Thanks to the implementation of the new system, clinicians now receive daily email notification of their unacknowledged radiology results.
This includes a direct link to the portal to open a dashboard showing results linked back to orders – with views for the requesting clinician, consultant and team to facilitate cross-cover and team working.
The dashboard uses red, amber, green colour coding to show where clinical teams are reaching agreed threshold times for acknowledgment which, Dr Bramley says, has helped motivate clinicians and ensure performance management.
“Users can click directly from the dashboard to view and acknowledge results with full integration to the clinical record to help contextualise results, with single-sign-on to view PACS images,” he says.
“They can escalate results within their team, refer on to other clinicians, book follow-up imaging, and create tasks which are managed by an end-to-end system right through to completion.”
Above all, Dr Bramley says the system is designed with safety uppermost in mind – including a simple but effective feature for reporting discrepancies; plus intelligent text parsing that checks radiology reports for typographical errors that have resulted in previous clinical incidents.

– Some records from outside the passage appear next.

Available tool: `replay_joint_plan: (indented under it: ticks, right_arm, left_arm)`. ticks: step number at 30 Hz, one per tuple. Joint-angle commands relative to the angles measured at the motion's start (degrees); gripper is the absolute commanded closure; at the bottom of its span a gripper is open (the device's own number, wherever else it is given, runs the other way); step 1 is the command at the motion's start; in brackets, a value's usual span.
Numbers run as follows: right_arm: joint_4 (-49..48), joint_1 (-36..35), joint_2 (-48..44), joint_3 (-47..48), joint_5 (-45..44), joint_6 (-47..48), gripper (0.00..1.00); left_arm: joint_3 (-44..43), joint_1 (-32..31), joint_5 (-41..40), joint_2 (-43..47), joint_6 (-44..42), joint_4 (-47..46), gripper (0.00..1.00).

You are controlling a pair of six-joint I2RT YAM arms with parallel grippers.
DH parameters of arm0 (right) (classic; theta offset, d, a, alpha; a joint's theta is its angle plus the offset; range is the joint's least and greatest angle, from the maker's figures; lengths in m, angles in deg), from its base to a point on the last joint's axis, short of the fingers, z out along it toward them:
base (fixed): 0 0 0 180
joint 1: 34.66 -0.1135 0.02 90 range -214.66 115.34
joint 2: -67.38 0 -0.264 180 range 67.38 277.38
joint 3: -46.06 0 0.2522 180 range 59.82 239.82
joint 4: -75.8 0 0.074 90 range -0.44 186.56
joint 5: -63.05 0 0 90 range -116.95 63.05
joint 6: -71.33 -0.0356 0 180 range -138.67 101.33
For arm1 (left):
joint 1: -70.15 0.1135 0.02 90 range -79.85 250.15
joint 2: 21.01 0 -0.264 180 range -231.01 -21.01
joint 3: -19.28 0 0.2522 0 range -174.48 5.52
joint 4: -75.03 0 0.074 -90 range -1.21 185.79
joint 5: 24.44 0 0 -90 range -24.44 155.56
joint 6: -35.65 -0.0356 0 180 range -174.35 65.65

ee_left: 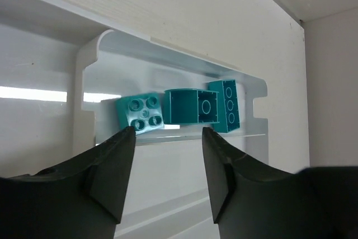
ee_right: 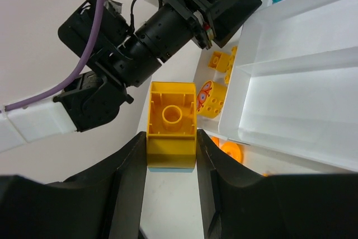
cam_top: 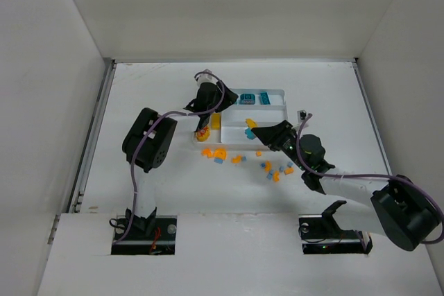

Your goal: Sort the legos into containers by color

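The white tray (cam_top: pixel 274 117) holds teal legos (ee_left: pixel 191 106) in its far section and yellow ones (ee_right: pixel 212 99) in its narrow left section. My left gripper (ee_left: pixel 168 132) hovers over the tray's left end (cam_top: pixel 229 95), open, with nothing between its fingers and the teal bricks just beyond the tips. My right gripper (ee_right: pixel 170 138) is shut on a yellow brick (ee_right: pixel 170 116) with a light blue edge under it. It holds the brick above the tray's near side (cam_top: pixel 253 128). Loose orange and blue legos (cam_top: pixel 237 159) lie on the table in front of the tray.
The left arm's wrist (ee_right: pixel 156 32) and purple cable sit close ahead of the right gripper. An orange round piece (ee_right: pixel 229 152) lies just outside the tray's near wall. White walls enclose the table on three sides.
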Motion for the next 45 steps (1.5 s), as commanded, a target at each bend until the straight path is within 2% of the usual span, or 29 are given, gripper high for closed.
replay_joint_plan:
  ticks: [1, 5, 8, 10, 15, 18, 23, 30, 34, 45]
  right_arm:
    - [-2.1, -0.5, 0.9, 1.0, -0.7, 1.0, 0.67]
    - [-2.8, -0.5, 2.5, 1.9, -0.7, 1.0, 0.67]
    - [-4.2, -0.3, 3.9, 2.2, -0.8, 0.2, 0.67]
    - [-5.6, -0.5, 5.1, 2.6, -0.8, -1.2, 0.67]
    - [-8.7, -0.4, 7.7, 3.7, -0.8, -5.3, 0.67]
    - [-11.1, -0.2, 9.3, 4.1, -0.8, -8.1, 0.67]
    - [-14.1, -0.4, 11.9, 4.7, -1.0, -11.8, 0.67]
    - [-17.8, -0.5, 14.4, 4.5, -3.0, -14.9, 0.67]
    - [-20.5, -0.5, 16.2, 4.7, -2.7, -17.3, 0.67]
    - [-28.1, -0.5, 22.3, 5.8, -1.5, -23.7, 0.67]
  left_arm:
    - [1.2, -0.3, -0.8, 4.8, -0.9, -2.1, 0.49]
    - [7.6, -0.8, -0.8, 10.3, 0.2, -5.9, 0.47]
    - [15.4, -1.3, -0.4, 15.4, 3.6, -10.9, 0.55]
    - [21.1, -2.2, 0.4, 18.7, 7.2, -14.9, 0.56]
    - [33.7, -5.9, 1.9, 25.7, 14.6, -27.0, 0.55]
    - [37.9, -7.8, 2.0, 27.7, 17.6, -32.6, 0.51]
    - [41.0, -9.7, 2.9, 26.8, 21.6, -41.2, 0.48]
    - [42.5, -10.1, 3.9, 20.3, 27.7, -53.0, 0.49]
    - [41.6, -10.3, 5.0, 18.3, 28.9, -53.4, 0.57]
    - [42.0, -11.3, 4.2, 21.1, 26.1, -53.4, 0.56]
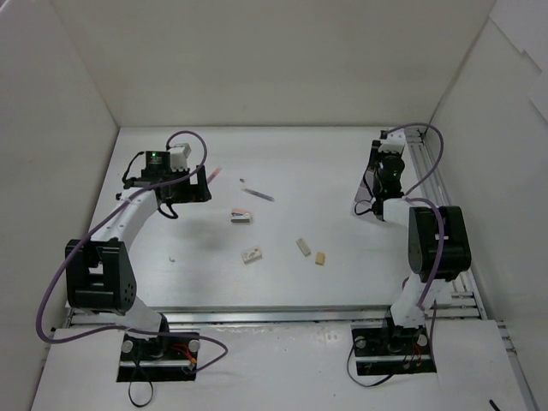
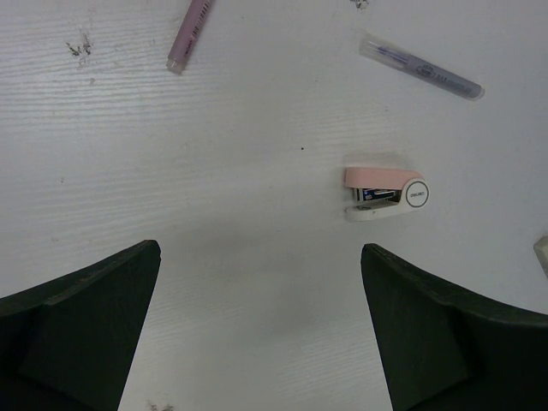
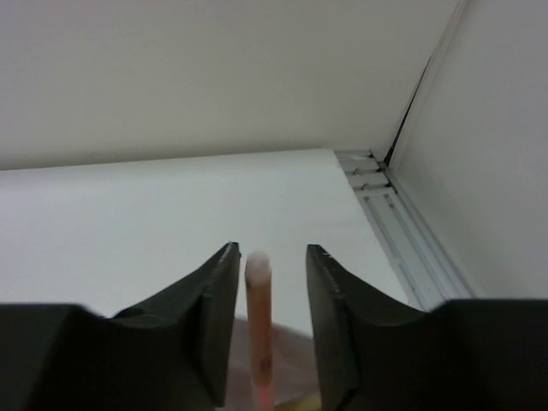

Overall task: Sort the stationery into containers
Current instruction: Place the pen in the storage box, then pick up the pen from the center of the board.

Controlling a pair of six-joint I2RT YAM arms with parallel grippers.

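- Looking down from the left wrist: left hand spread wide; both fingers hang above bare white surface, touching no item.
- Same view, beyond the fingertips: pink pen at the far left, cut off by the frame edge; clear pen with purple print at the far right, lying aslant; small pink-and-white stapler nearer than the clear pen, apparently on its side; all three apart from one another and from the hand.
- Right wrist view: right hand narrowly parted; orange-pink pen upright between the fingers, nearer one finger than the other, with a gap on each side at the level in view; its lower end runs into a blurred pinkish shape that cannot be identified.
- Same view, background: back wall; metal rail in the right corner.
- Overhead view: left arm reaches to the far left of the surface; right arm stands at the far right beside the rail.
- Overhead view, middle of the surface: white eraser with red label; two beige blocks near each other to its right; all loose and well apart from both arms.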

“The solution also uses natural language processing to identify patterns within the results and to flag these up to clinicians, as well as extracting key measurements and marker lesions to provide clinical decision support and mitigate the risk of patients continuing on treatments that are ineffective.
“Within four months, we achieved 100% radiology result acknowledgment, improved turnaround times, and enhanced clinical communication and discrepancy reporting,” he says. “Most importantly, since implementing the system, there have been no further safety incidents.”
Commenting on The Christie’s success in winning the ‘best use of IT to promote patient safety’ category of EHI’s latest awards, Dr Bramley says the trust is delighted to be recognised as a leader in health systems innovation; and to pass on what it has learned to other trusts.
“The project will ensure that patients no longer come to harm due to any delay in acting on results,” he says. “We entered in this category to help raise awareness of this issue and we’re keen to share our experience with any trust looking to reduce the risk for their patients.
“I’m in no doubt that our success – through agile project development and strong clinical involvement – can be replicated elsewhere by trusts looking to create their own portals or work with their suppliers to do so.
“We have already shared our approach with a number of vendors who have shown interest in our achievement and we will continue to promote result notification and acknowledgment as a means of protecting patients and delivering service improvement.
“We have also extended the service locally to incorporate other service departments within the trust – including nuclear medicine, PET and DEXA – and are currently completing work to incorporate pathology results with further innovations to alert and escalate significant abnormal results.
“From a care quality and clinical safety perspective, I believe it would be useful in future for every trust to have such an evidence-based system; one that demonstrates what percentage of radiology results are being acknowledged and what the turnaround times are.
“For this reason, we’re keen to share what we’ve done with other healthcare providers and IT solutions vendors. The ideas and concepts within our solution are openly available to all NHS trusts to improve patient safety.”